Blog

Chaos Engineering with Toddlers and Kubernetes

The Gremlin

When designing infrastructure, we often focus on theoretical failures such power, network changes, or misconfigured deployments. But what happens when chaos strikes in an unexpected form? This article explores key engineering principles around Site Reliability Engineering, chaos engineering, and the value of resilient storage. We do this through a real-world (and surprisingly effective) test conducted by an unlikely agent of chaos: a toddler.


The eldest gremlin that lurks in my home is still a young human. She was not yet 3 years of age at the time of this story and was still largely dependent on her caretakers for supplies, shelter, nutrition, crackers in the shape of a fish, and occasional video entertainment. Her matriarch left her to watch a family home video while her younger sister was fetched from a nap. Alone now for only minutes, the gremlin grew restless after being left on the couch. She began to wander into other rooms in my basement. Since the HVAC unit and adjacent bathroom failed to pique her interest, she wandered into the guest bedroom.

"Oh? What is this?" she must have thought.

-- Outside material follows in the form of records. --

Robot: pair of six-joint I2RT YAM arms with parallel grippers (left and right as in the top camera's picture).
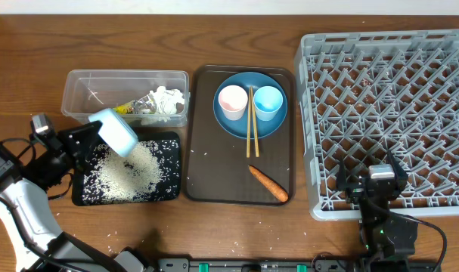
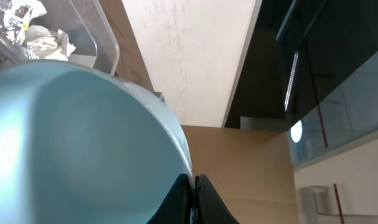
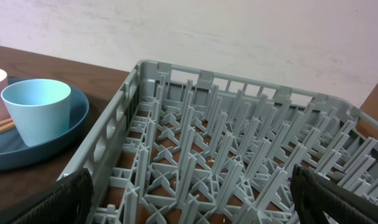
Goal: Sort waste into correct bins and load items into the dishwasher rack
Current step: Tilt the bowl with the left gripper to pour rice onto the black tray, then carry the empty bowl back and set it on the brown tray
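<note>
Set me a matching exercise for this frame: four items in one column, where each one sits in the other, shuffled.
1 pale blue bowl
2 carrot
3 crumpled paper
4 light blue cup

A on the blue plate
B in the clear tub
C in the left gripper, over the black tray
D on the brown tray

Pairs: 1-C, 2-D, 3-B, 4-A
</note>
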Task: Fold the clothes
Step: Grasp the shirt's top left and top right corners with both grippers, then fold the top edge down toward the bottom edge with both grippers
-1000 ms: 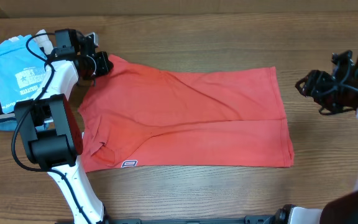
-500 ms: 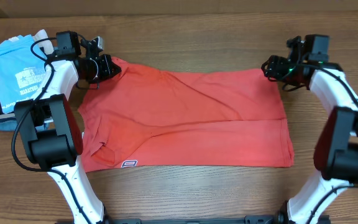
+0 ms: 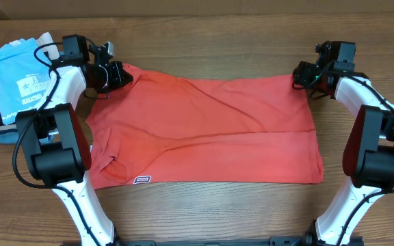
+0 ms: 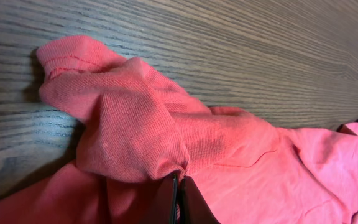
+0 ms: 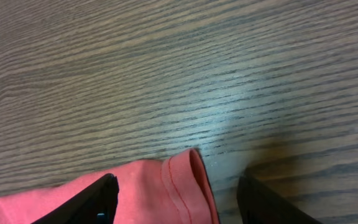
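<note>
Here, a coral-red T-shirt point(image 3: 204, 130) lies spread flat across the middle of a wooden worktop point(image 3: 211, 219), plain side up. Its sleeves are toward the left arm and its bottom hem toward the right arm. The left end effector point(image 4: 178, 190) sits at the shirt's far left corner. It is clenched on a bunched, rumpled sleeve, with cloth pinched between its closed fingers. The right end effector point(image 5: 176, 190) sits at the shirt's far right corner. It is released, its two dark fingers spread wide on either side of the stitched hem corner, low over the wood. At the left edge of the worktop, well apart from the red shirt, a light blue T-shirt point(image 3: 14, 76) with white print lies on top of a pile of other garments.
</note>
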Controlling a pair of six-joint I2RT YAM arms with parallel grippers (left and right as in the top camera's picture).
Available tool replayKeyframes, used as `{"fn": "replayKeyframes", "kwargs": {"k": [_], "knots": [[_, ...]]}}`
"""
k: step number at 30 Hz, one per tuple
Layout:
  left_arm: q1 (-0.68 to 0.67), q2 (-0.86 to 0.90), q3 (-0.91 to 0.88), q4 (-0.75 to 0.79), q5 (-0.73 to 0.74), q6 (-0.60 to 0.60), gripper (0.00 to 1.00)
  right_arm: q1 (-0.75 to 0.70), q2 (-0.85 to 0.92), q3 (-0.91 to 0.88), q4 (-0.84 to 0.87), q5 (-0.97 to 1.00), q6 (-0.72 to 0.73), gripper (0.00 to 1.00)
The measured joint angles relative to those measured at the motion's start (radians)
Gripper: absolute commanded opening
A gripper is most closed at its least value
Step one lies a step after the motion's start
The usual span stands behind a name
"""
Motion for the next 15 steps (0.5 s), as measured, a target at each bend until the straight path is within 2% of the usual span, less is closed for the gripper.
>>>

There, on the floor, she found something curious. It was a pile of laptops, raspberry pis, and Libre single board computers. She didn't know it, but she had stumbled across the family's handy-dandy Kubernetes installation. At the time of this discovery her often-declared favorite color was blue. What a coincidence this was, as blue also happened to be the color of the Dell laptop power plugs, glowing there in the otherwise dark guest bedroom.

Curious, the gremlin pulled the power plug from the laptop and held it in her hand. She followed the other end until it went to a box where she couldn't trace the cable further. So she pulled a second blue plug and a third, and she went on until each laptop ran on battery power. Her amusement soon faded, and so she wandered into the playroom for a ball pit party for one.

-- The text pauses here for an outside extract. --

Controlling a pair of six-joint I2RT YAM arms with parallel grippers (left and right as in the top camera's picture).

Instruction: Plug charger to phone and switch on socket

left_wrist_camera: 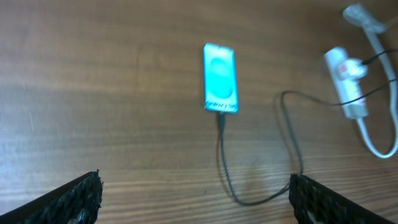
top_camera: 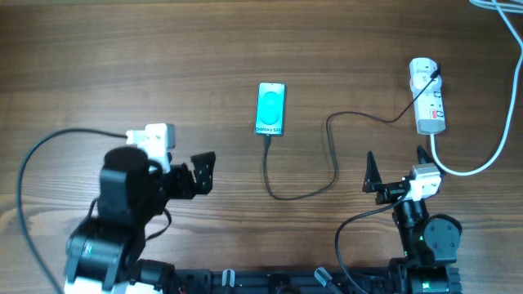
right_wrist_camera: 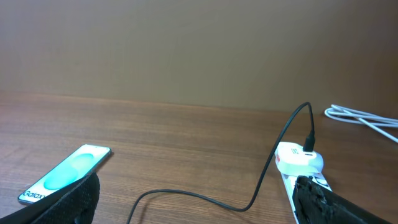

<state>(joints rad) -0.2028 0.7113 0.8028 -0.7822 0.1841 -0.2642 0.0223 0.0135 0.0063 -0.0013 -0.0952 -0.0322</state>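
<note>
So, phone [top_camera: 270, 108]: we see it lying flat on the wooden table [top_camera: 122, 65], turquoise screen up, its "Galaxy S25" edge turned toward the arms.
Charger [top_camera: 335, 163]: its thin black cable meets the phone's near edge, drops toward the arms, loops round to the phone's right, climbs back and runs on to the socket. From the left wrist the cable [left_wrist_camera: 292, 137] shows the same loop. We cannot tell how deep the plug sits in the phone.
Socket [top_camera: 427, 106]: this white strip lies well to the phone's right, about level with it. A black plug stands in its top at the far end, clearest from the right wrist [right_wrist_camera: 298, 160]. We cannot tell how its switch is set.
White cord [top_camera: 482, 167]: it leaves the socket's near end and curves away further right of the phone.
Left gripper [top_camera: 204, 173]: it sits nearer the arms than the phone and to its left, jaws spread wide, grasping nothing, touching nothing.
Right gripper [top_camera: 398, 167]: it sits right of the phone and nearer the arms, just short of the socket, jaws likewise released and empty.
</note>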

Cross-Section of Discipline

In this article, we'll briefly discuss a cross-section of several related concepts within the cloud engineering discipline.

  1. Chaos Engineering: The practice of deliberately introducing failures and unpredictable conditions into a system to test its resilience and reliability by simulating real-world disruptions
  2. Site Reliability Engineering: Applies software engineering principles to IT operations to create scalable and highly reliable systems. The primary focus is on automation, monitoring, incident response, and performance optimization to ensure services remain available and within agreed service level objective targets
  3. Distributed Systems Design: The focus is on building systems that operate efficiently and consistently across multiple machines, handling failures gracefully while maintaining high availability and performance.
  4. Cloud-Native Storage: In modern computing, cloud-native storage ensures that data remains available and resilient across distributed nodes through technologies like Ceph, Rook, and persistent volume claims (within the context of Kubernetes).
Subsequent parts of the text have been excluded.